Dynamic Splinting for the Stiff Hand after Trauma: Predictors of Contracture Resolution Academic Article uri icon

abstract

  • STUDY DESIGN: Prospective cohort. INTRODUCTION: Many variables are believed to influence the success of dynamic splinting, yet their relationship with contracture resolution is unclear. PURPOSE OF THE STUDY: To identify the predictors of outcome with dynamic splinting of the stiff hand after trauma. METHODS: Forty-six participants (56 joints) completed eight weeks of dynamic splinting, and the relationship between 13 clinical variables and outcome was explored. RESULTS: Improvement in passive range of motion, active range of motion (AROM), and torque range of motion averaged 21.8°, 20.0°, and 13.0°, respectively (average daily total end range time, 7.96 hours). Significant predictors included joint stiffness (modified Weeks Test), time since injury, diagnosis, and deficit (flexion/extension). For every degree change in ROM on the modified Weeks Test, AROM improved 1.09° (standard error, 0.2).

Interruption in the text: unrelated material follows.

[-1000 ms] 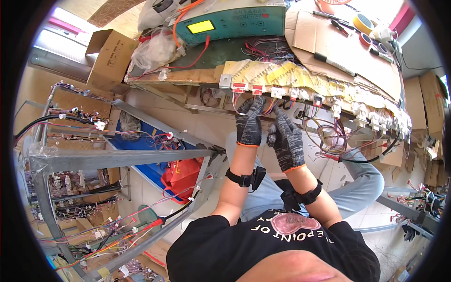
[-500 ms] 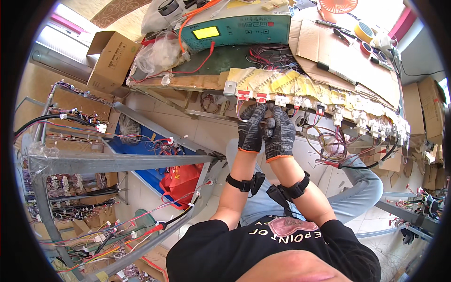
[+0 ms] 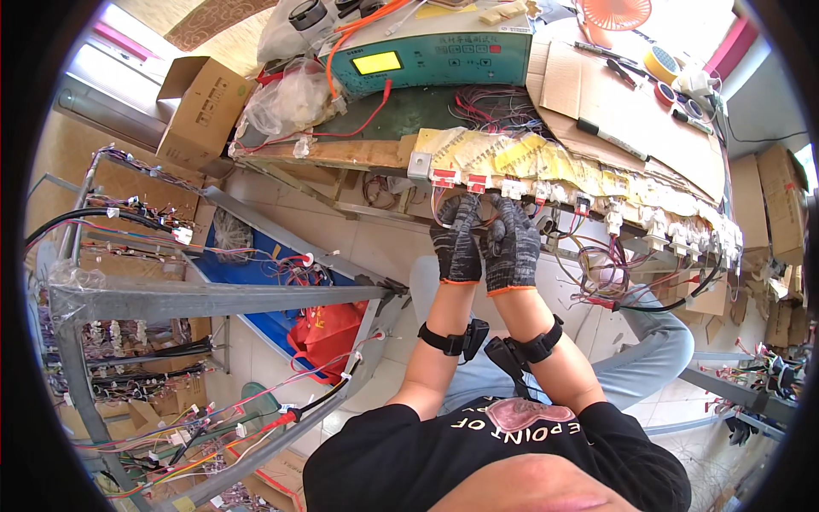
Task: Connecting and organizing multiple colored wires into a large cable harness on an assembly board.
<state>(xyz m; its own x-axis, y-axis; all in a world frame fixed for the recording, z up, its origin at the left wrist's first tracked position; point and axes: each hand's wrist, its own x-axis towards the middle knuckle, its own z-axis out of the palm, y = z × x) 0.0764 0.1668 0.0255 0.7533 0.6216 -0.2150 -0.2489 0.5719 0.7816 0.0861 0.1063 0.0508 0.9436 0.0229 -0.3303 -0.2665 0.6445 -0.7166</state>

Test-retest reliability of the modified Weeks Test was high (intraclass correlation coefficient [2, 1]=0.78). CONCLUSIONS: Better progress with dynamic splinting may be expected in joints with less pretreatment stiffness, shorter time since injury (<12 weeks), and in flexion rather than extension deficits. Further research is needed to determine the accuracy with which the modified Weeks Test may predict contracture resolution. LEVEL OF EVIDENCE: 2b.